If a partial match (like 0xFF 0xD8) was found and you use break, the loop continues with the old byte values, causing the infinite loop.

Additionally, as H2CO3 mentioned in his comment:

char filename[7];
sprintf(filename, "0%.2d.jpg", writeCounter);

I think this should be like this instead (generating filenames 00.jpg, 01.jpg and so on):

char filename[7];
sprintf(filename, "%02d.jpg", writeCounter);

This also solves the memory corruption you had before (because the old filename occupied more than 7 characters and so memory used by other variables was overwritten as you stated in one of the comments and worked around - this shouldn't be needed anymore:

// replace byte[0] since sprintf seems to make it 0 for some reason
byte[0] = 0xff;

You open the file in text mode, but should actually open it in binary mode like this (thanks @WhozCraig for pointing this out):

FILE *inptr = fopen(READFILE, "rb");

Your second header search routine also won't work:

fread(&pixel, 64, 1, inptr);
if (pixel[0] == 0xff && pixel[1] == 0xd8 && pixel[2] == 0xff && (pixel[3] == 0xe0 || pixel[3] == 0xe1))

It will only catch the sequence at the start of a 64 byte chunk, though it could be anywhere else or across a 64 byte boundary.

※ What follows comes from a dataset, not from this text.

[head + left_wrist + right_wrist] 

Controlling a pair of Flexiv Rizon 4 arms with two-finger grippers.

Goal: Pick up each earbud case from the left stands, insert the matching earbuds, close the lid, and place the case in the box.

As a way to solve your main parsing problem, I suggest using a state variable instead, like this:

int state = 0;
int c;
while (feof(inptr) == 0) {
  c = getc(inptr);
  switch (state) {
    case 0:
      if (c == 0x00) {
        state = 1;
      }
    case 1:
      if (c == 0x01) {
        state = 2;
      } else {
        state = 0;
      }
    case 2:
      if (c == 0x02) {
        state = 3;
      } else {
        state = 0;
      }
    case 3:
      if ((c == 0x03) || (c == 0x04)) {
        // We found 0x00010203 or 0x00010204, place more code here
        state = 4; // Following states can parse data and look for other sequences
      } else {
        state = 0;
      }

    // More states here

    default:
      printf("This shouldn't happen\n");
  }
}

Also note that I replaced fgetc with getc - for some compilers it will be faster because it's buffered - and it has the same syntax as fgetc.

Finally, as Jigsore mentioned in the comments, JPEG parsing actually is more complicated and the sequences you use are two markers combined. The basic marker order and explanations of optional parts can be found in the JPEG specification, Section B.2.1 ff.